Oannes came out of the sea during the day and went back into the sea at night. And since Jesus walked on water, that's like a clear parallel to Gerald Massey. How about turning water into wine? Dionysus said to that, well sure, he's the god of wine.
Dionysus is the god of mythology
who gave King Midas the power to turn whatever he touched into gold. Likewise, he gave the daughters of King Aeneas the power to turn whatever they touched into wine, or corn, or oil. Considering Dionysus was the god of wine, this should not be a surprise to us.
And yet Jesus never
taught his disciples how to turn water into wine. There's no parallel. The only difference is that Jesus turned water into wine because he is the true vine.

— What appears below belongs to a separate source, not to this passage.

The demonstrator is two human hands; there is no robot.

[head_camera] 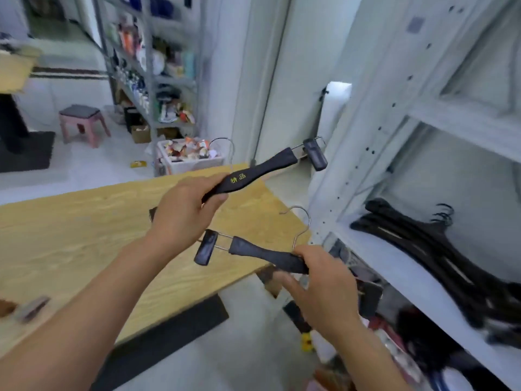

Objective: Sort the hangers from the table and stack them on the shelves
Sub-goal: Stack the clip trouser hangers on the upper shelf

And turning water into wine is what vines do. He is the true vine, and he proved it by turning water into wine. But he never taught it as a you know, a skill to his disciples.
There's not
really a parallel there. How about those special titles these guys were known at? By the way, it's not remarkable for gods to be known by special titles. But Horus and Mithras are said to have been called the Truth and the Light.
Well, Jesus
is called by both those titles in the Bible. Was Horus called that? And Mithras? There's no record of these titles being used of Horus that can be found. Though the names are not an exact match, one researcher found the term Warrior Angel of Light used of Mithras.
But this is associated with the Iranian Mithras, not the Roman Mithras of Mithraism. See, the Jews never had any contact with Iranian Persian Mithraism. It actually came to the Roman Empire late in the first century and became popular in the second century.
Too late
to influence the Gospels writing, but even this is not an exact match, so the Iranians called Mithras the Warrior Angel of Light. That's actually a closer verbal similarity to what the Bible calls the Devil, the Angel of Light. He appears as an Angel of Light.
But Jesus is never called the Warrior Angel of Light in the Bible. How about these titles? Lamb of God and Good Shepherd. Those certainly sound like Jesus.
He was called
by those titles. Was Horus? We're told he was. No record of these titles being used of Horus can be found.
How about King of Kings? God's only begotten son. Alpha and Omega. We're told that Dionysus was called by these names.
Well, besides
the fact that no documentation is provided to show that these titles ever were applied to Dionysus, King of Kings was a common, generic title for great kings. Daniel said to Nebuchadnezzar in Daniel's chapter, he said, oh, Nebuchadnezzar, you are a king of kings. A great king who ruled over other kings would be called the king of kings.
Yeah, Jesus was called that too, of course. We don't know if Dionysus was, but even if he was, it's a generic kind of a title for a king. How about Only Begotten Son? We don't have record of Dionysus being called that, but it seems unlikely since Zeus had many relationships with women and fathered several other children before he fathered Dionysus.
Why would he be called the only son? Alpha and Omega. Dionysus had a distinct beginning of his existence in the mythology. Not likely that this title was used of him.
At least it can't be documented that it ever
was. How about Crucified, Dead for Three Days? Horus, Attis, Krishna, and Mithras were told all of these were crucified. Now, by the way, crucified doesn't just mean killed.
Crucified means nailed
to a cross. It'd be amazing if, in fact, all these gods were nailed to crosses since the Romans were the ones who practiced this. Horus was in ancient Egypt before there were any Romans.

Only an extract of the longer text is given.